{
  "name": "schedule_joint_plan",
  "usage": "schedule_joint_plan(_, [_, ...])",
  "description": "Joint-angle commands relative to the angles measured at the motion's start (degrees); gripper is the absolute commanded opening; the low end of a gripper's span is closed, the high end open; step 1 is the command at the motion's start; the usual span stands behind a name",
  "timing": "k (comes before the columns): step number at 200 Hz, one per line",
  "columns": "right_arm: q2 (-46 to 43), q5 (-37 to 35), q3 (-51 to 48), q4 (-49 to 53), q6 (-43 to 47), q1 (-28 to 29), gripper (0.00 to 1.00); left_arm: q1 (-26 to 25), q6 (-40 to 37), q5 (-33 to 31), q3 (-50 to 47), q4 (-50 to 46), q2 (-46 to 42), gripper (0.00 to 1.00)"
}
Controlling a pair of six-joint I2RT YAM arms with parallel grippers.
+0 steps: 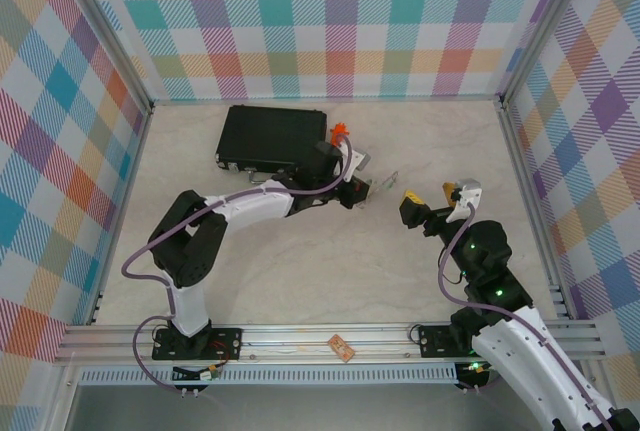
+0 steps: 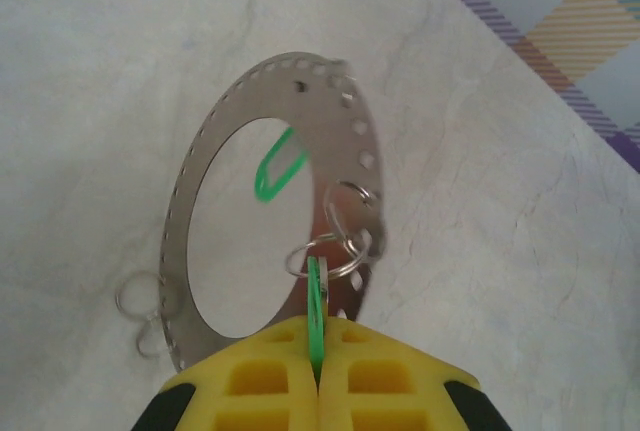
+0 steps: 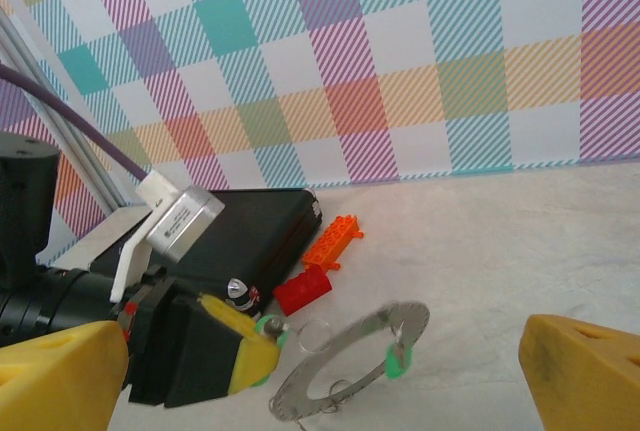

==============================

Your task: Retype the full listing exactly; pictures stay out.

Task solution:
{
  "name": "schedule_joint_plan",
  "usage": "schedule_joint_plan(_, [_, ...])",
  "description": "Joint-angle commands relative to the angles measured at the motion's start (degrees); gripper is the absolute commanded opening; the low end of a gripper's span is closed, the high end open; step 1 is the command at the motion's start; the usual span stands behind a name",
  "timing": "k (comes before the columns): step number at 200 Hz, one per line",
  "columns": "right_arm: q2 (-46 to 43), q5 (-37 to 35), q3 (-51 to 48), q4 (-49 to 53), q6 (-43 to 47), q1 (-28 to 29), gripper (0.00 to 1.00); left_arm: q1 (-26 to 25), q6 (-40 to 37), q5 (-33 to 31), q3 (-50 to 47), q4 (-50 to 46), q2 (-46 to 42), gripper (0.00 to 1.00)"
}
Controlling a pair of six-joint I2RT YAM arms with parallel grippers.
+0 steps: 
+0 steps: 
+0 steps: 

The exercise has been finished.